We do it first of all, by understanding that God gives us more than we ask for and more than we can imagine. Several times each year, I serve for two-week stints as a volunteer chaplain at Clermont Mercy Hospital. When the spiritual care department is done for the day or the week, we volunteers get paged if a pastoral emergency arises. Almost always, we’re paged to help the families of someone who has died or is dying. At about 1:00 in the morning on December 26, I was in a deep sleep when the pager beeped. I called the hospital and was told that yes, I was needed. A woman had just died unexpectedly and her daughters wanted to talk with a pastor.

I have to make a confession to you. At moments like those, as I pull on some clothes, drag myself to my car, and drive to the hospital, I always feel inadequate. So, I pray over and over again, “God, help me. Help me not to mess up. Help me to say the right words and keep the right silences.” What amazes me is that God always seems to answer those prayers! It happened again that night. I spent about an hour with those two shocked daughters. I prayed with them. I arranged for a funeral director to get their mom’s body. I hugged them and assured them of God’s love for them.

I’d entered the hospital with low expectations and desperate prayers. When I left, I was thanking God for making more of my meager efforts than was really there. You see, over the years, I have learned that when I try to achieve anything on my own, the results are mediocre at best. But when I invite God in, He goes beyond my expectations and brings real blessings...to those I touch and to me too!
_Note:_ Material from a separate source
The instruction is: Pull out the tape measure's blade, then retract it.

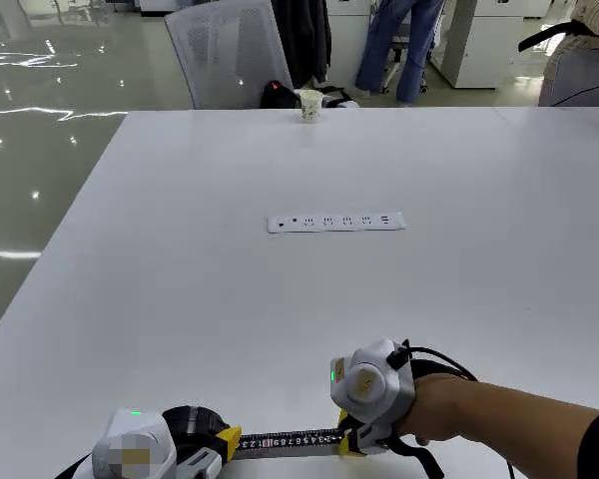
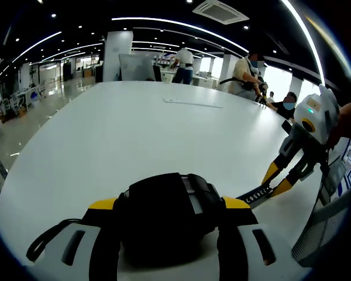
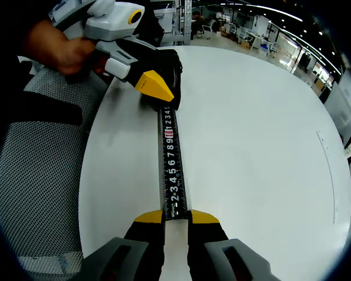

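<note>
- The left hand-held gripper [image 2: 169, 206] is clamped around the tape measure [image 2: 164, 228] at the near edge of the surface [image 1: 379, 299].
- The right hand-held gripper [image 3: 175, 219] is closed, pinching the tip of the blade [image 3: 170, 164]; a short stretch is out.
- The pull-out looks under way; the next move likely calls for a straight, steady pull.

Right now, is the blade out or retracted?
Out: blade runs from the case in the left gripper to the right gripper pinching its tip.

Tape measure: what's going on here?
A person holds a gripper in each hand at a white table. The left gripper clamps the black tape measure case; the right gripper pinches the end of the blade. A short stretch of blade spans between them near the table's front edge.
</note>
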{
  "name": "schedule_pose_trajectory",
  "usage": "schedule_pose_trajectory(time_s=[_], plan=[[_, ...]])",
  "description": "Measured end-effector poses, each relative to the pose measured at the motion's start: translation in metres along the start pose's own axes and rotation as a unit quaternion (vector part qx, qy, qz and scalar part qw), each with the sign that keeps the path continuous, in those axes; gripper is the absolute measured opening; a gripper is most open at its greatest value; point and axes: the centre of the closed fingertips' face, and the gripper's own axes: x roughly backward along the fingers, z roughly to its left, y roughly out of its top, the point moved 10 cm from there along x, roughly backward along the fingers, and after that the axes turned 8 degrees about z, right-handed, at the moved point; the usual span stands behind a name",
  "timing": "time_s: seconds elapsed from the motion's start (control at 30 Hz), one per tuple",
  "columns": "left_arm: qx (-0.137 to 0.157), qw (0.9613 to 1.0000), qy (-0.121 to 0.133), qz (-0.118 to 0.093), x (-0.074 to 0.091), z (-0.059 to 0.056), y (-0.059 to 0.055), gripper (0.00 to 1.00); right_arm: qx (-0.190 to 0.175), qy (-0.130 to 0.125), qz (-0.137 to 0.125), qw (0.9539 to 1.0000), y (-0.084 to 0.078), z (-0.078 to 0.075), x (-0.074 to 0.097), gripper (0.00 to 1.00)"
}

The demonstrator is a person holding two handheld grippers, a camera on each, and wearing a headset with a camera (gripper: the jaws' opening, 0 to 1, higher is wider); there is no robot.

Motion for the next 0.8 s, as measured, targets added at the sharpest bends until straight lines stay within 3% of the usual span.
schedule_pose_trajectory(time_s=[0.8], plan=[[-0.013, 0.9999, 0.007, 0.003, -0.0025, -0.0011, 0.0004, 0.63, -0.015, 0.004, 0.000, 0.9999, 0.0059, -0.0007, -0.0014, 0.11]])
The second way in which we can bring God’s priceless healing to others is to see them through Jesus’ eyes. I’m not just talking about seeing people with compassion. I mean seeing them in the way that Peter and John saw the lame man that day at the temple. They saw the possibilities that exist in even the most helpless of situations when we invite Jesus Christ to help us.

Finally, we bring God’s deepest healing to others when we give the best thing we have to offer: Jesus. Peter told the lame man, “I don’t have any silver or gold. But I do have the power of Jesus.” That’s a power than heals memories, relationships, and lives. It’s the best that we can give to others.

People sometimes wonder why Jesus Christ’s presence isn’t so apparent today. But it may be that we don’t perceive Jesus’ presence and power in our lives because we don’t expect for Him to be present and so don’t ask Him to be present. I often fail to remember that. But whenever I do remember it, God amazes me.

Last week, after the corporate board meeting for the Boys and Girls Club of Clermont County, prosecuting attorney Don White, who also serves on the board, struck up a conversation with me. He knows about this little extracurricular thing in which I’m involved these days, running for the state house of representatives. “Mark,” he said, “I’m having a big breakfast for my campaign tomorrow. Why don’t you come too? I can introduce you to the group and you can talk with people.”

I went, praying that God would grant that I not embarrass Him or myself and that maybe it might help my campaign in some way. You know what? I found myself doing ministry a good chunk of the morning, listening to and bringing comfort to some folks going through some rough times. You see, like Peter, John, and the lame man, my expectations of God had been low. But He did so much more than I expected.

Here’s one thing I’ve learned. I offer my puny prayers and God doesn’t hold their puniness against me. I picture God saying, “Well, Mark may be an unimaginative dolt. But at least he had the sense to call out to Me in Jesus’ Name. I’ll take that prayer as permission to use him more and to bless him more than he bargained for.” When in prayer, we give God an inch, He always takes a mile...or two...or five.

As I’ve told you before, God isn’t looking for people with ability; God is looking for people with availability. If you and I will make ourselves available to God, we can bring the deeper healing of Jesus Christ to a broken world. Let’s pray as a church that God will use each of us to help others experience God’s ultimate healing: life forever with Jesus Christ!